▶ _Assignment_:
Leaving the pictures aside, reproduce the data in full and word for word.

Recorded information START

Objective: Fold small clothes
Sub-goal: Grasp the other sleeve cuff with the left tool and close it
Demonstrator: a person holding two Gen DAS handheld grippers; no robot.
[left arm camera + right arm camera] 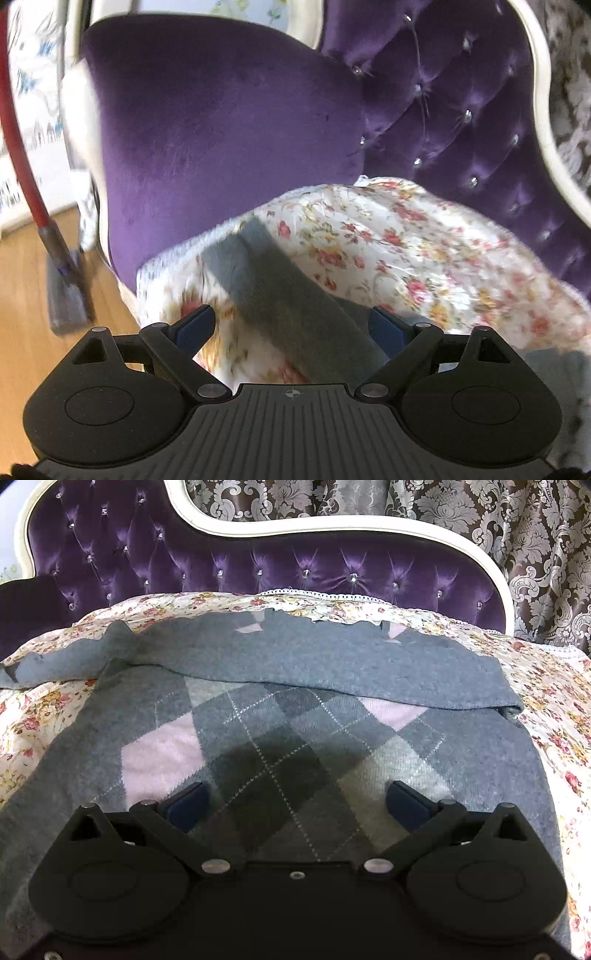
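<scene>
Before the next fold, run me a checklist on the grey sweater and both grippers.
1. Left gripper open: ok.
2. Right gripper open, holding nothing: ok.
3. Grey sleeve lies between the left fingers, not pinched: ok.
4. Argyle sweater spread on the floral cover: ok.
5. Far part already folded over: ok.
6. Sleeve edge sharp in the left view: cannot tell, blurred.

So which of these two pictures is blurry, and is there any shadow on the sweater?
Left wrist view: motion-smeared, worst on the grey sleeve and the floral cover. Right wrist view: sharp, with a dark shadow across the argyle sweater just ahead of the right gripper.
</scene>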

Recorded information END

▶ _Response to this task_:
Objective: Fold small clothes
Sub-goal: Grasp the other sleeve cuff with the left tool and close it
Demonstrator: a person holding two Gen DAS handheld grippers; no robot.
[left arm camera + right arm camera] 
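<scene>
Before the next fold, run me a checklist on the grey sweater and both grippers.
1. Left gripper open: ok.
2. Right gripper open, holding nothing: ok.
3. Grey sleeve lies between the left fingers, not pinched: ok.
4. Argyle sweater spread on the floral cover: ok.
5. Far part already folded over: ok.
6. Sleeve edge sharp in the left view: cannot tell, blurred.

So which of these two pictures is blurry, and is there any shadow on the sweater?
Left wrist view: motion-smeared, worst on the grey sleeve and the floral cover. Right wrist view: sharp, with a dark shadow across the argyle sweater just ahead of the right gripper.
</scene>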

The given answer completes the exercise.